Spain pushes ahead with unexpected tax on banks and energy groups

Spain pushes ahead with unexpected tax on banks and energy groups

Spain pushes ahead with unexpected tax on banks and energy groups

Spain pressed ahead with its controversial plan to impose windfall taxes on banks and energy companies on Thursday as lawmakers approved the move despite concerns from international institutions.

The Socialist-led government proposed the temporary taxes in July to raise €7 billion as it seeks funds to cushion the painful impact of high energy costs and inflation, particularly on low-income households.

Windfall taxes have become a source of contention elsewhere in Europe since Spain first announced its plan, straining relations between governments that say taxes on windfall profits are justified and businesses that say damaging them would hurt the broader economy.

Late on Thursday, Spain’s unexpected tax law was approved by Congress, the lower house of parliament, which will now send the bill to the Senate for a final vote.

Pedro Sánchez, Spain’s prime minister, has said the taxes are a way for big business to “help out” while many Spanish families are suffering a sharp rise in the cost of living.

Spain wants to raise a total of 3 billion euros from big banks over the next two years via a 4.8 percent tax on income from interest and commissions. From utilities, it aims to raise 4 billion euros in the same period with a 1.2 percent tax on their sales.

Teresa Ribera, Spain’s energy and environment minister, told the Financial Times that the taxes raised some “quite technical” questions about how to identify what income would be taxed.

The plan has been strongly criticized by the biggest groups that have to pay the taxes, including lenders Santander and BBVA and power producer Iberdrola.

This week, the IMF weighed in, saying it “will be important to monitor the impact of the levies on credit availability, credit costs and banks’ resilience, as well as on incentives for energy companies to invest.”
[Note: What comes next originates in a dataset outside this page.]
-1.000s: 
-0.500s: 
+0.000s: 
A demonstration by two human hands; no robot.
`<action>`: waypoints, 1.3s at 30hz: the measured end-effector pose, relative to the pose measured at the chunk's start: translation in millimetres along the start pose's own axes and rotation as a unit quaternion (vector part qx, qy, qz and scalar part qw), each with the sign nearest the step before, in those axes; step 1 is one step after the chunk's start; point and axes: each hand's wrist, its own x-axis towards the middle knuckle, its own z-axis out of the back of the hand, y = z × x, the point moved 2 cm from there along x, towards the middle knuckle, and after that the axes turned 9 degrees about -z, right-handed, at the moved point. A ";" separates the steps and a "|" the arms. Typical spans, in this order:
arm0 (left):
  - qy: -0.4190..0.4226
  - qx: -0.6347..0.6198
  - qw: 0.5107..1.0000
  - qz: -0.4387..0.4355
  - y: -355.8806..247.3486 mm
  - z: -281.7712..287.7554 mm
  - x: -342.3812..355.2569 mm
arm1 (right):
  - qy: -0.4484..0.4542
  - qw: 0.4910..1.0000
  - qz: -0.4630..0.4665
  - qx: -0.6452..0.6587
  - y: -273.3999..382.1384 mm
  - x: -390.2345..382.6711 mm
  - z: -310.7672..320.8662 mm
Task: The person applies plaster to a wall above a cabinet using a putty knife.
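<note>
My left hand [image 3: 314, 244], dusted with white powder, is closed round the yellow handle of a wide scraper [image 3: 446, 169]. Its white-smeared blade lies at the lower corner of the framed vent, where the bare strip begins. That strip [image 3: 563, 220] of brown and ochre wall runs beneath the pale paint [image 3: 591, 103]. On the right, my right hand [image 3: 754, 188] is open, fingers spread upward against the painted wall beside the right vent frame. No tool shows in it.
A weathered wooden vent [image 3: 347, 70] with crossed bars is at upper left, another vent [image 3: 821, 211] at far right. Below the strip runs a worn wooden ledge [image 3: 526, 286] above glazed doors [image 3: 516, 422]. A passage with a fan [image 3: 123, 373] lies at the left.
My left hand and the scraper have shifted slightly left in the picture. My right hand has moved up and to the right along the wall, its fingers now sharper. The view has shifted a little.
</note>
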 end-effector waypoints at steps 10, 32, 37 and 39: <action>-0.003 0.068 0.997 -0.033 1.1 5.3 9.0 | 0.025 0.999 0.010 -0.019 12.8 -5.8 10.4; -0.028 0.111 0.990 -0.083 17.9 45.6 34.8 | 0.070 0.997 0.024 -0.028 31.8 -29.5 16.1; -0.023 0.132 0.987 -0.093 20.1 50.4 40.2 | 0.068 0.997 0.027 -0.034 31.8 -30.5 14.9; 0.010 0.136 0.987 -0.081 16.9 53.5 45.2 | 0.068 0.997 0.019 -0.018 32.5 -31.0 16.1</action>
The IMF highlighted the fact that in both sectors, Spain’s taxes are spent on revenues rather than profits. Although bank income from interest payments increases as interest rates rise, the fund noted that costs could also increase if an economic downturn led to more loan defaults.

Earlier this month, the European Central Bank criticized the bank tax, warning in a non-binding statement that it could damage the capital position of lenders and disrupt monetary policy. It also questioned Spain’s requirement that banks not pass on the cost of the tax to customers, which is against ECB policy.

Ignacio Galán, executive chairman of Iberdrola, told the Financial Times that the energy tax was “arbitrary”. He said the idea that his company was generating windfall profits thanks to record energy prices was false because it sold much of its electricity via long-term contracts at fixed prices.

The utility group will benefit from an amendment added in recent weeks which states that the tax shall not apply to income from regulated activities, which include the operation of electricity and gas distribution networks.

Spain’s plan is separate from an EU proposal for a windfall tax that would only apply to oil and gas companies. Eurelectric, the trade body for the European electricity industry, on Thursday rejected Spain’s attempt to target a wider group of companies.

A further amendment states that by the end of 2024, Spanish authorities should consider whether to make the taxes permanent. The IMF said: “These measures should remain temporary and should not be considered substitutes for the necessary medium-term tax reform.”

Alicia Coronil, chief economist at Singular Bank, a Madrid-based private bank, said the government should do more to cut public spending and expand the country’s tax base, including by attracting investment and fighting the underground economy. “We shouldn’t always put more pressure on those who already pay taxes,” she said.